Please repeat the lines below exactly. Begin with the line containing "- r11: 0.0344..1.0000" and go on through the line containing "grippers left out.".

*Dataset content:*
++++++++
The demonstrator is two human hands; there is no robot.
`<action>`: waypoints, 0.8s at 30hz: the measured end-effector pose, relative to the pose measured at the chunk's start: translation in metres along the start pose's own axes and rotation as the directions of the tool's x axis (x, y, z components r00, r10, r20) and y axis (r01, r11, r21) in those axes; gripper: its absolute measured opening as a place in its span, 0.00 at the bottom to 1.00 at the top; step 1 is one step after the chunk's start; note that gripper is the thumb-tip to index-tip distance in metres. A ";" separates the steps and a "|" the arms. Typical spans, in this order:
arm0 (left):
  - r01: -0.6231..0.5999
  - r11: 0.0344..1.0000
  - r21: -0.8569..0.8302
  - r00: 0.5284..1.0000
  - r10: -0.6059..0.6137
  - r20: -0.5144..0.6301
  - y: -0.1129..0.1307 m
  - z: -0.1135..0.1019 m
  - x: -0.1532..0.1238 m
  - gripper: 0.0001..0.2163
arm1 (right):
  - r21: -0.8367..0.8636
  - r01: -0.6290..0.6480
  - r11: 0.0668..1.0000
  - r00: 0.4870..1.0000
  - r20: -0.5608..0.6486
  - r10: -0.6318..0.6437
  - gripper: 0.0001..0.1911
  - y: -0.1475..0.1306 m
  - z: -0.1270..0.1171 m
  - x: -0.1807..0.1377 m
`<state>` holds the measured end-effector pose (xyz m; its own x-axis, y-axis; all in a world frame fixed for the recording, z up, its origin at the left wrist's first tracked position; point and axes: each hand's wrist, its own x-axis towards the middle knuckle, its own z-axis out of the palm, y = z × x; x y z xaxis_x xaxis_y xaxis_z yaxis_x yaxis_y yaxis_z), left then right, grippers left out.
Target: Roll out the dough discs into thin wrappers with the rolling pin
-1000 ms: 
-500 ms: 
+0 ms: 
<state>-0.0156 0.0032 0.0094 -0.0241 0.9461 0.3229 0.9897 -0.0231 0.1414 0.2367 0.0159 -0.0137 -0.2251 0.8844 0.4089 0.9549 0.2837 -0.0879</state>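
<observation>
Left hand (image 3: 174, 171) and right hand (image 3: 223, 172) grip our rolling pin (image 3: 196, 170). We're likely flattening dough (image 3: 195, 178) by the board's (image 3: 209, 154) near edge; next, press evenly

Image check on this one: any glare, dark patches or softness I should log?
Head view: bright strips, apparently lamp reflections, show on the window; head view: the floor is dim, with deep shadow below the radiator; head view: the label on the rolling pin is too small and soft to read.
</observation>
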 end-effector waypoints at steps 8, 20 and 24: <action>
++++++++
*Completed exercise:*
  - r11: 0.0344..1.0000
  - r21: -0.8569..0.8302
  - r00: 0.5284..1.0000
  - r10: -0.6059..0.6137
  - r20: -0.5144..0.6301
  - y: -0.1129..0.1307 m
  - z: -0.1135..0.1019 m
  - x: -0.1532..0.1238 m
  - gripper: 0.0001..0.2163
arm1 (right):
  - r21: -0.8367..0.8636
  - r01: -0.6290..0.6480
  - r11: 0.0668..1.0000
  - r00: 0.4870..1.0000
  - r20: -0.5608..0.6486
  - r10: -0.6318..0.6437
  - gripper: 0.0001..0.1911
  - y: -0.1475..0.1306 m
  - z: -0.1270..0.1171 m
  - x: -0.1807..0.1377 m
`<state>` holds the measured end-effector pose (xyz m; its own x-axis, y-axis; all in a world frame fixed for the recording, z up, its origin at the left wrist's first tracked position; point and axes: each hand's wrist, its own x-axis towards the middle knuckle, its own z-axis out of the palm, y = z × x; x y z xaxis_x xaxis_y xaxis_z yaxis_x yaxis_y yaxis_z), left then right, grippers left out.

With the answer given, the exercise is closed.